Determination of P450arom transcript levels in total ribonucleic acid (RNA) using a quantitative RT-PCR method

Total RNA was isolated, using the method described by Chirgwin et al. (34), from frozen tissues and cells in culture. PCR amplification of a sequence in the coding region of P450arom transcripts after RT was performed as previously described (35). This procedure involved RT of 10 µg total RNA from cells or tissues using a 3'-oligonucleotide specific for coding exon IV to synthesize a single stranded complementary DNA (cDNA). These cDNA templates were amplified separately using promoter-specific 5'-oligonucleotide primers. 5'-Untranslated sequences specific for promoters II, I.4, and I.3 as well as a sequence in the common coding region were amplified, size-fractionated in 1.8% agarose gels, and transferred to a blotting nylon membrane by capillary elution. Southern hybridization with the 32P-labeled oligonucleotide probes specific for unique 5'-sequences was continued overnight (Figs. 4Go and 5Go). The sequences of these probes were published previously (12). X-Ray films were exposed to blotting membranes for 1–16 h. Samples containing ovarian granulosa cells (positive control for promoter II-specific transcripts) and adipose stromal cells treated with Bt2cAMP (positive control for promoters I.3-, II-, and I.4-specific transcripts) were included in this experiment. Transcripts of the housekeeping gene, glyceraldehyde-3-phosphate dehydrogenase (G3PDH), were amplified in each sample as described previously (36).
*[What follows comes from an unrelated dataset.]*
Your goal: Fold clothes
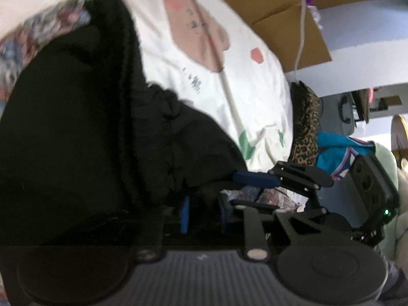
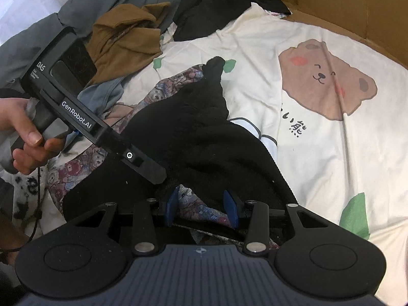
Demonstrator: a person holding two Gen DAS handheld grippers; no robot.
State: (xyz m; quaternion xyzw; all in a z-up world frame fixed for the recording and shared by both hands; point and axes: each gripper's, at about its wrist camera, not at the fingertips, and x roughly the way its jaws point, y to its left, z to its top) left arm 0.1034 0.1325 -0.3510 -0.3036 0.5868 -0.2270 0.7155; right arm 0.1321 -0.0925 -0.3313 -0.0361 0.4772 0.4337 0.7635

This ubiquitous marker was used to normalize the quantity of RNA used. Radioactivity on blotting membranes was quantified using the PhosphorImager System (Molecular Dynamics, Sunnyvale, CA). A ratio of the value obtained from P450arom coding sequence amplification products to that from G3PDH amplification products in a total RNA sample was recorded as the arbitrary unit for the total P450arom transcript level (Fig. 4Go).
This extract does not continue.